New York City School-Bus Operator Files for Bankruptcy

07/13/11

School-bus operator USA United Fleet Inc.—one of the biggest providers of transportation for New York City’s public-school children—turned to bankruptcy court for a little breathing room after hitting a series of financial potholes.

The Staten Island company, which runs a fleet of more than 400 sunflower yellow school buses, turns a profit off the six New York City Department of Education contracts it has secured, according to company attorney Todd Duffy. But executives at the family-owned company now have to decide whether they’ll restructure the company’s finances throughout the bankruptcy case or simply sell the business to escape their mounting money problems.

The business’s financial hardship is well-explained in its bankruptcy-court filings. First off, company officials are in the middle of suing an outside payroll firm over millions of dollars it allegedly embezzled instead of putting toward the appropriate taxing authorities, according to court documents. Then, the union that protects its bus drivers demanded a $1.2 million security deposit—a request that its collective-bargaining agreement doesn’t even allow for, the company said.

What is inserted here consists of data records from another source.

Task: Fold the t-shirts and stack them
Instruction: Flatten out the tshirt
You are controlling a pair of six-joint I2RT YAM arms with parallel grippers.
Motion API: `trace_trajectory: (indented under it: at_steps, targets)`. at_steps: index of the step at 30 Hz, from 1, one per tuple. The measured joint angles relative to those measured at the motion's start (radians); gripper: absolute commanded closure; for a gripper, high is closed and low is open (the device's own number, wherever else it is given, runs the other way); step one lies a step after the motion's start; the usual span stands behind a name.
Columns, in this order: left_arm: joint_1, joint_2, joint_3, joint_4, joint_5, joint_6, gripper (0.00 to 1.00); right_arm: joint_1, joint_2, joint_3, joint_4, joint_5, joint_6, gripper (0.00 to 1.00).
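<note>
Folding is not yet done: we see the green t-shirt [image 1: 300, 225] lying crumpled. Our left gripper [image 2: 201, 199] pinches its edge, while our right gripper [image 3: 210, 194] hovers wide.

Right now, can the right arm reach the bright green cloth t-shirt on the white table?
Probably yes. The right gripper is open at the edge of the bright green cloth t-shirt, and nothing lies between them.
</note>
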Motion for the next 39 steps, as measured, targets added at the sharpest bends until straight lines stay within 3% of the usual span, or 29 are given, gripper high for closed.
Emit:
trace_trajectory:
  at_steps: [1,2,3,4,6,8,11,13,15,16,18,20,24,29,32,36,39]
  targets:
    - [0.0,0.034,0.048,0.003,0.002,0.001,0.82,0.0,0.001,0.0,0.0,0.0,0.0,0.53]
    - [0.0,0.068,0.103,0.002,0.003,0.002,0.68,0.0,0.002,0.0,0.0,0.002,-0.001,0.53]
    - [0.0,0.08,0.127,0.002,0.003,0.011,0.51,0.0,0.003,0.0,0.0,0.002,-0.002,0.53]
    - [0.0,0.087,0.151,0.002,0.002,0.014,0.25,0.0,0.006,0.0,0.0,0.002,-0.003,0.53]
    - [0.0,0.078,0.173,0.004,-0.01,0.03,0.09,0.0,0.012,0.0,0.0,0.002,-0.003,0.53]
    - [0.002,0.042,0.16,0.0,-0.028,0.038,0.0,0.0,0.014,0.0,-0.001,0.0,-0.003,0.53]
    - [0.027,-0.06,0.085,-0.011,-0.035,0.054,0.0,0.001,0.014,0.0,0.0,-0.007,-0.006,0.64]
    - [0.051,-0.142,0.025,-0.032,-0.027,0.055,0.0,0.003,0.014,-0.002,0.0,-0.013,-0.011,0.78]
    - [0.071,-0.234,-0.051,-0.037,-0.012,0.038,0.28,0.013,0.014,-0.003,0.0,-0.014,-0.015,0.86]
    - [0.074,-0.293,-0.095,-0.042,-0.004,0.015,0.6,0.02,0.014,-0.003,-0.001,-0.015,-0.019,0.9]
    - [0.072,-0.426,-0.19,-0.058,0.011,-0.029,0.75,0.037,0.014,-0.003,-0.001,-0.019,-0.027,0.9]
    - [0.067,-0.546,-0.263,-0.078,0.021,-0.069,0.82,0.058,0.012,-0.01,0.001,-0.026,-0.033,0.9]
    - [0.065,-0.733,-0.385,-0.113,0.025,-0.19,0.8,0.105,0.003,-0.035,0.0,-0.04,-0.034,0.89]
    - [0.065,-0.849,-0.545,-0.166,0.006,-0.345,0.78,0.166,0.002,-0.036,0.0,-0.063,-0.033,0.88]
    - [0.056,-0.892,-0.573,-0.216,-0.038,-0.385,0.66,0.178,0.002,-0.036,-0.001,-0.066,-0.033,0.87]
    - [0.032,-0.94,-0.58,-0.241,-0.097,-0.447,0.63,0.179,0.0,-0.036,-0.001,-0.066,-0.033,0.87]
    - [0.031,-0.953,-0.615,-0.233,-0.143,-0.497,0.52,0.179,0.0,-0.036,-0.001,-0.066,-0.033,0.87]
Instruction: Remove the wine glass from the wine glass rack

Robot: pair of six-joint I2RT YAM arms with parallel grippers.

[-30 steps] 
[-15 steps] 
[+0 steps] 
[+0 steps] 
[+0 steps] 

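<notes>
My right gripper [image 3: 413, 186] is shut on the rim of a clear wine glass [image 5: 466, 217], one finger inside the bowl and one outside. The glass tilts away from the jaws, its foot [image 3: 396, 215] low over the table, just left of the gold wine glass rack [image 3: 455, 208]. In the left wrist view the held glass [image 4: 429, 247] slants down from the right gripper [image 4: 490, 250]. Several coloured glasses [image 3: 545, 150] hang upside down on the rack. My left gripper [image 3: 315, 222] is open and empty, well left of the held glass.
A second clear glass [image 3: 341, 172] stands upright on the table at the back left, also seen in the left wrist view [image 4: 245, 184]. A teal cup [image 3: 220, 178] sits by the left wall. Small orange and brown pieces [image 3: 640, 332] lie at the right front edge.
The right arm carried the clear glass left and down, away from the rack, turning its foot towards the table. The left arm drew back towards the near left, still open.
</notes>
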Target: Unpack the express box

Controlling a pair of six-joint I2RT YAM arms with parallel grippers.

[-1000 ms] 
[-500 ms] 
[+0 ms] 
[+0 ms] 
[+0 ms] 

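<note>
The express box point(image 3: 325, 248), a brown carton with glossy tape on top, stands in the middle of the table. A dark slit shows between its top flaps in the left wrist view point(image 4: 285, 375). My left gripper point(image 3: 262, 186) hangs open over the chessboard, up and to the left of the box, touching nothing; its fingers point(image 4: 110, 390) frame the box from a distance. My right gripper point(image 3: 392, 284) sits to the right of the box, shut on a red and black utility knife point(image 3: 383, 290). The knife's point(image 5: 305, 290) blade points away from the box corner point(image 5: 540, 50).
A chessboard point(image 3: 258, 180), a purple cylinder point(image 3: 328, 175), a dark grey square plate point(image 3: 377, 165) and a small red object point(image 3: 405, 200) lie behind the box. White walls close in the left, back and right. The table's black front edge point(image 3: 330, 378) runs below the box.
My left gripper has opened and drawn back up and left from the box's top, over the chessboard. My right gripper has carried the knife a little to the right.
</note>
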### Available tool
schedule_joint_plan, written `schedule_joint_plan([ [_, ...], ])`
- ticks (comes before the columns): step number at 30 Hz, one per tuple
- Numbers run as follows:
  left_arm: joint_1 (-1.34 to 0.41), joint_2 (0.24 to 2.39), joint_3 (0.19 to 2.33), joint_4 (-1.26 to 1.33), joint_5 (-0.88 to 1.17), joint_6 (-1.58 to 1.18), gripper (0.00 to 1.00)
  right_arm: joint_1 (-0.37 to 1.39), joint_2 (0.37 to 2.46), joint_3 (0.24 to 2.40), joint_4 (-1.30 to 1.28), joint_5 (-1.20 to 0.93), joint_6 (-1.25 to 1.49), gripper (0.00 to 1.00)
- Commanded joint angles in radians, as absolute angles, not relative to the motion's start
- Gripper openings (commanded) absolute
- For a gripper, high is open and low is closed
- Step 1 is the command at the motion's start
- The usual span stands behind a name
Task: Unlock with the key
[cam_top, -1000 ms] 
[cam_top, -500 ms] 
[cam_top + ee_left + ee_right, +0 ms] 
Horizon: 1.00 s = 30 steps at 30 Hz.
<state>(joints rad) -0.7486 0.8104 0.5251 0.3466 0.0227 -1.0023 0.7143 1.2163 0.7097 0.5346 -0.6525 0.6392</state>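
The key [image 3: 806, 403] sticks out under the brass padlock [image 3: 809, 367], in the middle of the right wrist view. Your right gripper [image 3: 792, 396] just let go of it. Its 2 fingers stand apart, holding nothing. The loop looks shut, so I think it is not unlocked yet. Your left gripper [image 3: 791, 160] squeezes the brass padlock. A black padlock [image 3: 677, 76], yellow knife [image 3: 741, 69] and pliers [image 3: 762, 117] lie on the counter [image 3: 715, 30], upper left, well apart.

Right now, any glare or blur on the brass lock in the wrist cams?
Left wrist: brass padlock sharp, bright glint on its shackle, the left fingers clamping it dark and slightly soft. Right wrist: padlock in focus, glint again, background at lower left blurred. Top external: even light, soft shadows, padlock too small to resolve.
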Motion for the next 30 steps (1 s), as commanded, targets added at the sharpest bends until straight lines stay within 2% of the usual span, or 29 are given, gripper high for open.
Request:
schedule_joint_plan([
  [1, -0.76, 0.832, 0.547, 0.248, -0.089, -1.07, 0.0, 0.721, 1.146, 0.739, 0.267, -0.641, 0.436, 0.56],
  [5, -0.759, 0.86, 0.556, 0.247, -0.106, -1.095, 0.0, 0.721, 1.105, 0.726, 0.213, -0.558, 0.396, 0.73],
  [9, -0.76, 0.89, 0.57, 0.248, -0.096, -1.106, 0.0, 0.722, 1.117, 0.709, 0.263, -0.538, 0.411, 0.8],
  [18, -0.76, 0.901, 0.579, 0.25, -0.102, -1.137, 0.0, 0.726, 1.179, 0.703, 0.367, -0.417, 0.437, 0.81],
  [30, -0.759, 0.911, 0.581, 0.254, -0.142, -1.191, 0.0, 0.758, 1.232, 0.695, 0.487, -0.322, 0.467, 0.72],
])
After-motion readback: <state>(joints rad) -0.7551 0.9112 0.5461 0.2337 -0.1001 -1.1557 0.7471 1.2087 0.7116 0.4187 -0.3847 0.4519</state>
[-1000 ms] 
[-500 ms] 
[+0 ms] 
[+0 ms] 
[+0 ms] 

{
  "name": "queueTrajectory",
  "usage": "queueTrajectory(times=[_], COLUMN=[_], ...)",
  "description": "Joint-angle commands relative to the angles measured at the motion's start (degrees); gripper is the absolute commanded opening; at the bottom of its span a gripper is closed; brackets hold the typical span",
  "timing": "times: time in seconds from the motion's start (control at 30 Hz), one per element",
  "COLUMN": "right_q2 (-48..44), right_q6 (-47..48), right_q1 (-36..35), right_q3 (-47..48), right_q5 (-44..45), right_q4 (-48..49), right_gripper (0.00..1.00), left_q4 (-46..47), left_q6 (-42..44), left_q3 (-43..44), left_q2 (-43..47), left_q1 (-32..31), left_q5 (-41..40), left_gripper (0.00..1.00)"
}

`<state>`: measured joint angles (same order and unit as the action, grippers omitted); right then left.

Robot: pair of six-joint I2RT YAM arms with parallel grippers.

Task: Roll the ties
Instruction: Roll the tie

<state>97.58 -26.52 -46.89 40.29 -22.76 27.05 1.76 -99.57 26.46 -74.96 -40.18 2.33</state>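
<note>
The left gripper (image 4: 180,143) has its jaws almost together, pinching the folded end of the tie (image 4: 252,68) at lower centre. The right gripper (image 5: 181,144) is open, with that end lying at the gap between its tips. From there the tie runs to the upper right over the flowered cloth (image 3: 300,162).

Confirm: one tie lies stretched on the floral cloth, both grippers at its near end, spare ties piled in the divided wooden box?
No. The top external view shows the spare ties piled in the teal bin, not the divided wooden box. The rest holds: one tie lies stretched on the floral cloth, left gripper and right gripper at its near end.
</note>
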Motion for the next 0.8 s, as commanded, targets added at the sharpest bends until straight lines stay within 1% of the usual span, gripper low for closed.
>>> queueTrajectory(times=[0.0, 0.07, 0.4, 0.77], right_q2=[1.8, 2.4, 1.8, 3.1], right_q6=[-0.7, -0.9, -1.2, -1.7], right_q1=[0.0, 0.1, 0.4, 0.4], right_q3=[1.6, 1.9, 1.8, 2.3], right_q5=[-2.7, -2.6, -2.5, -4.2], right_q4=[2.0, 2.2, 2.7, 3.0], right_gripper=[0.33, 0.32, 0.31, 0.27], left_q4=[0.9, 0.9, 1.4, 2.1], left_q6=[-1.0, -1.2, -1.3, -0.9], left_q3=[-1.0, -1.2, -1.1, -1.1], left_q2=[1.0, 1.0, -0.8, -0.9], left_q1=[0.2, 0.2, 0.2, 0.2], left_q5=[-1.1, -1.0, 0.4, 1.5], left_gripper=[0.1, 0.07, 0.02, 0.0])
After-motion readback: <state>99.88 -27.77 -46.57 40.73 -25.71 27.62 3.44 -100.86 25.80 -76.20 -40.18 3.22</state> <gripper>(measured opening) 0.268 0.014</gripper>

On top of that, its most senior lender, Comerica Bank, charged it more than $1 million for adjustments it made to the company’s original loan.

“Yet, even the most solvent of businesses has its breaking point,” the company said in documents filed in U.S. Bankruptcy Court in Brooklyn. “Here, with the loss of available cash in the amount of almost $10,000,000, it is only a surprise that a petition was not filed sooner.”

Comerica later sued USA United Fleet and its affiliates to collect money related to the $10.9 million it says it’s owed, an amount that the company disputes. Bankruptcy cases automatically halt previously filed lawsuits and prevent new ones.

USA United Fleet immediately filed a series of requests to keep its operations running as smoothly as possible. Duffy said that the company’s biggest concern is being able to pay its roughly 1,800 employees.

“There’s a whole litany of people who work for the company, and my clients are very concerned about them getting paid,” said Duffy, attributing the corporate ethos up to the company’s family-owned status.

USA United Fleet executives also placed seven affiliates into Chapter 11 protection last week. In its petition, the company estimated that both its assets and debts measure somewhere between $10 million and $50 million.

Most of the company’s school buses are parked and serviced at its main depot located at the southwestern tip of Brooklyn.